## REQUIRED ACTION
Retype the whole listing that follows so that it matches the original exactly.

## DATASET EXTRACT
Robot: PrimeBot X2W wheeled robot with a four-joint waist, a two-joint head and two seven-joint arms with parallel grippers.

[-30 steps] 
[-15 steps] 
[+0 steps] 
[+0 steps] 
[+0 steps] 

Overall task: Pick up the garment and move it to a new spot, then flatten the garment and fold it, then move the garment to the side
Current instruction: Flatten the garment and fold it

## YOUR RESPONSE
Robot: PrimeBot X2W wheeled robot with a four-joint waist, a two-joint head and two seven-joint arms with parallel grippers.

[-30 steps] 
[-15 steps] 
[+0 steps] 
[+0 steps] 
[+0 steps] 

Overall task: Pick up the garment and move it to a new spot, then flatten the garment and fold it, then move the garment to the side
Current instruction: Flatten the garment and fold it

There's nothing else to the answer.